In response to the declining number of sportsmen and women, state fish and wildlife agencies, conservation and shooting sports organizations, and the hunting/shooting sports industry, have invested heavily in recruitment, retention, and reactivation initiatives to reverse the decline in participation. The success of these efforts thus far has been limited, however, with the general consensus being that more strategic approach is needed to sustain hunter numbers. As such, the Council to Advance Hunting and the Shooting Sports (CAHSS) was formed by the leaders in the conservation community to take a fresh look at the business of recruiting and retaining hunters and shooters and to develop new and sustainable strategies and tactics to solicit, engage, and support these groups so vital to conservation and America’s heritage. Led by CAHSS efforts, there is a growing realization that recruitment, retention, and reactivation efforts must expand beyond hands-on learning experiences. Just as the American System of Conservation Funding model has evolved over time, the model for recruitment, retention, and reactivation must not remain static. In order to increase the number of participants from new and existing audiences, multi-pronged marketing and outreach efforts will be needed.
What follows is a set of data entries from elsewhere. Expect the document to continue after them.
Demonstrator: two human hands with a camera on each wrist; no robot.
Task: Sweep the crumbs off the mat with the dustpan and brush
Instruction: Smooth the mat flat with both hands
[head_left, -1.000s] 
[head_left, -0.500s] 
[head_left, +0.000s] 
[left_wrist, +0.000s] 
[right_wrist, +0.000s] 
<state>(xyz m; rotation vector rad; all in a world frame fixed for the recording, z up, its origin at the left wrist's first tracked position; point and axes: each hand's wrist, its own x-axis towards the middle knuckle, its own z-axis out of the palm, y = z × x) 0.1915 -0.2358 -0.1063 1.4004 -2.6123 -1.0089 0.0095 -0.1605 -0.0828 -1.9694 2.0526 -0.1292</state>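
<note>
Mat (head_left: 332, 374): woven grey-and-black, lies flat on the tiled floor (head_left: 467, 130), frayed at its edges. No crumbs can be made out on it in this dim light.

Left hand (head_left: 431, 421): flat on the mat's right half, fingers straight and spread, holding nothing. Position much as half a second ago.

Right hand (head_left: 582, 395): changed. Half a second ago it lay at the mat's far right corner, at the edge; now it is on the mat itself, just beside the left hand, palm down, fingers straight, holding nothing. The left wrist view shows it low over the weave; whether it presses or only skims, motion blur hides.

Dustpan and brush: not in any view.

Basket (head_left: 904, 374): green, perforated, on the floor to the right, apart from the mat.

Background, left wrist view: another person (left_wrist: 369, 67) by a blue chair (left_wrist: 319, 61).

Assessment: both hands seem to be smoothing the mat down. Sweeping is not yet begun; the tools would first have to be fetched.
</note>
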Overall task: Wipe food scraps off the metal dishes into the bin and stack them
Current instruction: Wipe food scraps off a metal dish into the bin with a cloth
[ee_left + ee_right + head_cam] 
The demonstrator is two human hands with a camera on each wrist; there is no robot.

Increasing participation from non-traditional user groups will require business practices that provide customer resources, straightforward rules and regulations, convenient licensing structures and sales processing, and better access to places to hunt and shoot.
Points of Interest
- The percentage of the U.S. population that hunts has been steadily declining since 1980. In 2016 there were 15.4 million certified paid hunting license holders, resulting in an effective participation rate of 4.9% (down from 16.26 million hunters with a participation rate of 6.87% in 1980).
- From 2006 to 2011, hunting participation either stayed the same or decreased in twenty-two states, with the highest negative percent change being seen in Maryland at 48%.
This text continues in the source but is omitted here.